Der Herr Bundeskanzler hat darauf hingewiesen, dass es große Spannungen zwischen den arabischen Ländern sowie zwischen der arabischen und der westlichen Welt gibt. Das hängt auch ein wenig damit zusammen, dass dort viele Millionen Menschen den Eindruck haben, es werde mit doppelten Standards gemessen. Sie, Herr Bundeskanzler, haben mit Recht darauf hingewiesen, dass Saddam Hussein es schon längst in der Hand gehabt hätte, die Resolu­tionen des Weltsicherheitsrates und der UNO-Vollversammlung zu erfüllen. Und ich meine, er ist nicht der Einzige in dieser Region, der darin säumig ist.

Ich möchte nur darauf verweisen, wie viele UN-Resolutionen es betreffend das Verhältnis zwischen Israel und den Palästinensern gibt, die ebenfalls bis zum heutigen Tag nicht erfüllt sind. Dass zwar dauernd Beschlüsse gefasst werden, die dann aber nicht eingehalten werden, das ist in Wirklichkeit die offene Wunde des Verhältnisses zwischen der arabischen Welt und dem Westen. Ein Dialog zwischen dem Westen und der arabischen Welt wird nur dann glaub­würdig sein, wenn auch ein ernsthafter Beitrag dazu geleistet wird, dass das Verhältnis zwi­schen Israel und den Palästinensern auf friedliche Art und Weise zu einer Eigenständigkeit der Palästinenser führen wird, meine sehr verehrten Damen und Herren. (Beifall bei der SPÖ und den Grünen sowie bei Abgeordneten der ÖVP und der Freiheitlichen.)

Es wird sich in der Folge dieses Krieges eine Reihe von Fragen stellen, und zwar eine Reihe von sehr brennenden und auch sehr schwierigen Fragen für alle Beteiligten. Gerade während der letzten Tage habe ich mir gedacht: Wie werden nun einzelne der Staaten reagieren, die von den USA auf die so genannte Schurkenstaatenliste gesetzt wurden? – Diese müssen doch den Eindruck gewinnen, dass sich Nordkorea, das auch ein gespanntes Verhältnis zu den USA hat, weil es Atomwaffen besitzt, in einer sichereren Situation wähnen kann als der Irak, der ein ge­spanntes Verhältnis zu den USA hat, aber über keine Atomwaffen verfügt.

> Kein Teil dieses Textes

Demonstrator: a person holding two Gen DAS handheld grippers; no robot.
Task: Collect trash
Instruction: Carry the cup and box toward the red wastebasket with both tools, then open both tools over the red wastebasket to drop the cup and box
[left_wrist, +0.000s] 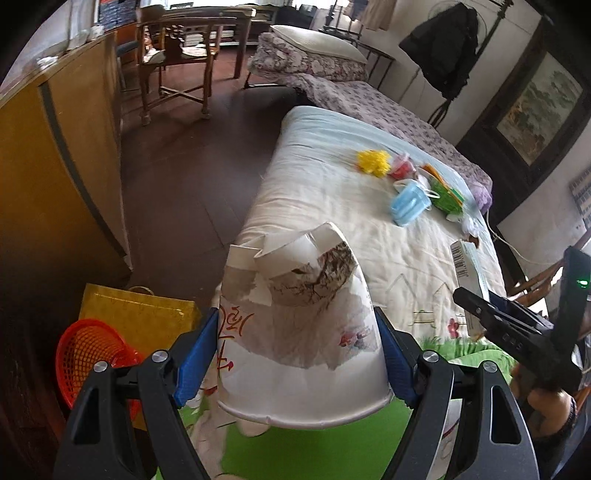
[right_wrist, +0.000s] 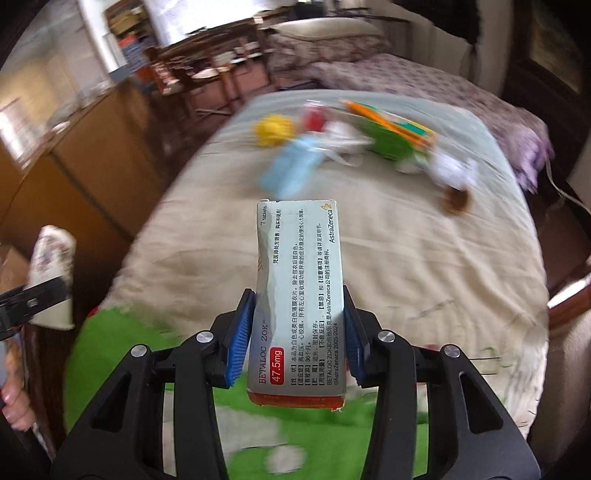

Ich habe die große Angst – und das sage ich ganz offen –, dass viele dieser Staaten ihre An­strengungen verstärken werden, um zu Atomwaffen zu kommen. Und diese Befürchtung wird auch dadurch genährt, dass der stellvertretende Außenminister Russlands gestern angekündigt hat, dass die erste Priorität die Modernisierung des russischen Atomwaffenprogramms sein wird. Ich meine, meine sehr verehrten Damen und Herren, die Konsequenz eines Krieges darf doch nicht die weltweite Aufrüstung sein, nachdem wir jetzt jahrzehntelang die Welt durch Ab­rüstung sicherer gemacht haben. (Allgemeiner Beifall.)

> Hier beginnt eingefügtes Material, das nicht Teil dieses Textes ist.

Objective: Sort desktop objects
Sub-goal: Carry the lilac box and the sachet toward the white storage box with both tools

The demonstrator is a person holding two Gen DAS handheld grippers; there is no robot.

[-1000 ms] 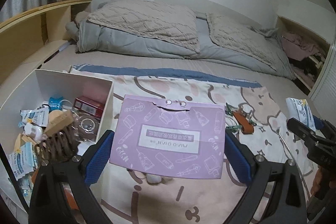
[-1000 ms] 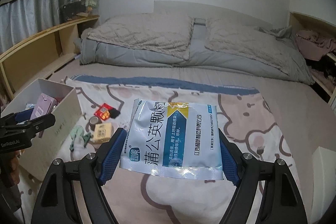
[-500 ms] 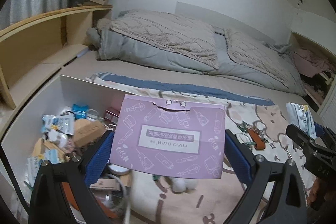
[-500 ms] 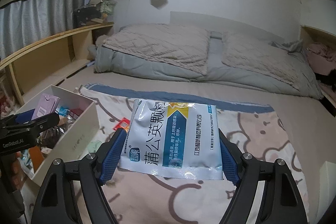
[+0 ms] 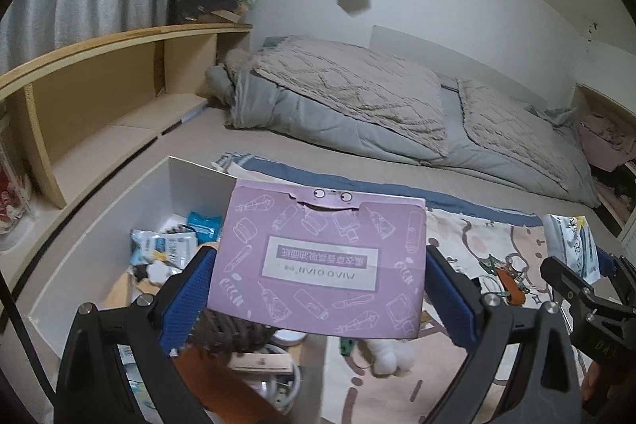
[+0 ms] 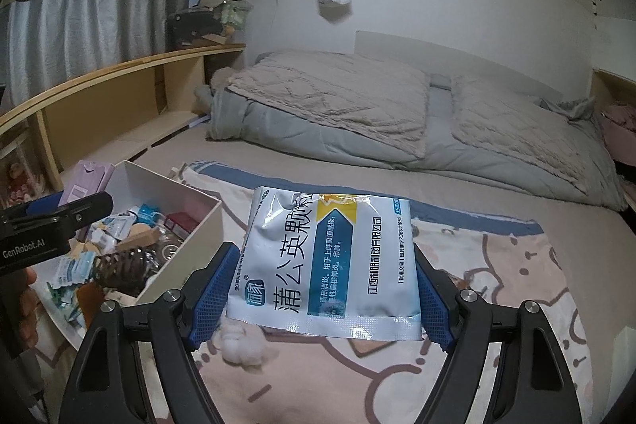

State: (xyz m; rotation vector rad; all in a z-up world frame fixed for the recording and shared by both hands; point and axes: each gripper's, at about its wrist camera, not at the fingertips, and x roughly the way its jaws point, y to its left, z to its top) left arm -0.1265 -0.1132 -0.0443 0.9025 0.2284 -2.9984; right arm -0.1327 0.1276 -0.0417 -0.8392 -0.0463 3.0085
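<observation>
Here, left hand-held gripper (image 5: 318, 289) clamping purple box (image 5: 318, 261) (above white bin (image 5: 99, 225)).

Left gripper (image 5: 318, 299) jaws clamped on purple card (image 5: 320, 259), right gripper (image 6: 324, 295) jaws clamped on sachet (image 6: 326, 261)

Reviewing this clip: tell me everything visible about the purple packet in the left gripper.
The purple packet is a flat, card-like lilac rectangle printed with white line drawings of cosmetics. A grey label panel at its centre carries text that reads upside down. Its top edge has a cut tab with two cartoon eyes. The left gripper clamps it by its side edges between blue-padded jaws, holding it face-on to the camera, above the near corner of the white box. Nothing else touches it.
</observation>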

Etwas Zweites müssen wir auch behandeln, nämlich die Frage: Ist die Welt sicherer, wenn auf Grund der innenpolitischen Lage – wohlgemerkt! – des größten und mächtigsten Landes der Welt letztendlich die gesamte internationale Politik im Alleingang bestimmt wird, oder ist nicht die Sicherheit auf der Welt eine größere, wenn es Kooperation der Staatengemeinschaft, wenn es das Zusammenwirken in gefestigten Institutionen gibt? – Mein Eindruck, wieso so viele Men­schen in Europa heute auf die Straße gehen, nicht nur in Europa, sondern auch in New York, in Washington und in der arabischen Welt, der wirkliche Grund dafür, der neben der Ablehnung des Krieges dahinter steckt, ist ein Bauchgrimmen, das durch unsere Gesellschaften geht. Viele fühlen sich bei dem Gedanken unwohl, dass ein Staat, eine Regierung in erster Linie bestimmt, was auf der Welt vorgehen soll, und alle anderen haben nur die Möglichkeit, entweder zu folgen oder zu widersprechen.

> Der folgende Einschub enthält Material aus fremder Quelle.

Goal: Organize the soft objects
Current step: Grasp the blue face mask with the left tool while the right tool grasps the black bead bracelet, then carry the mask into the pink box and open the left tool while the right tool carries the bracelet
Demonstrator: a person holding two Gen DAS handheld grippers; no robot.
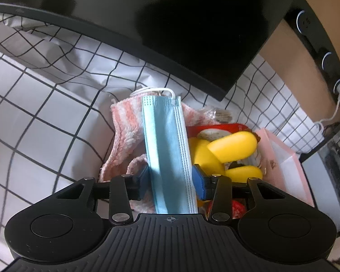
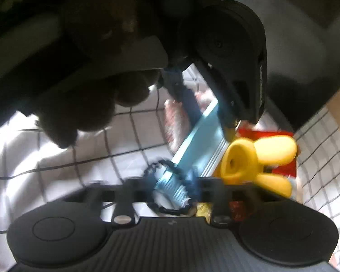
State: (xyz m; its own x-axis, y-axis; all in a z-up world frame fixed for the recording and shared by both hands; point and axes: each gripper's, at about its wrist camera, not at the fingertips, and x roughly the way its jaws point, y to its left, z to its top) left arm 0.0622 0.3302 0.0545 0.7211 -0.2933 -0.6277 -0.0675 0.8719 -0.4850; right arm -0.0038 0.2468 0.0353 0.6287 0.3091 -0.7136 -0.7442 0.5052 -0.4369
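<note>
A light blue face mask [image 1: 165,140] lies lengthways between the blue pads of my left gripper [image 1: 172,176], which rest against both of its long edges. Under it lies a pink-and-white striped towel [image 1: 124,131]. In the right wrist view the mask [image 2: 197,140] stretches from the left gripper [image 2: 204,111] down to my right gripper [image 2: 172,188], which is shut on its crumpled near end. A black scalloped ring [image 2: 163,162] sits around that end; what it is I cannot tell. A yellow soft toy [image 1: 229,145] [image 2: 260,154] lies right of the mask.
A black-checked white cloth [image 1: 45,124] covers the surface. A dark monitor [image 1: 192,34] stands behind the pile. A red packet [image 1: 215,127] and a pink paper bag [image 1: 287,165] lie at the right. A power strip [image 1: 328,61] runs along the far right. A person's hand [image 2: 90,113] holds the left gripper.
</note>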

Ich würde mir, offen gesagt, eine amerikanische Regierung wünschen, die zu jener großen Tra­dition amerikanischer Präsidenten zurückkehrt, die ihre Macht und Stärke nicht dafür ver­wendet haben, allein und einseitig vorzugehen, sondern die ihre Macht dafür verwendet haben, um stabile Verhältnisse in der Welt auf Basis der Zusammenarbeit zu schaffen. Das wäre mein Wunsch in dieser Situation! (Beifall bei der SPÖ und den Grünen.)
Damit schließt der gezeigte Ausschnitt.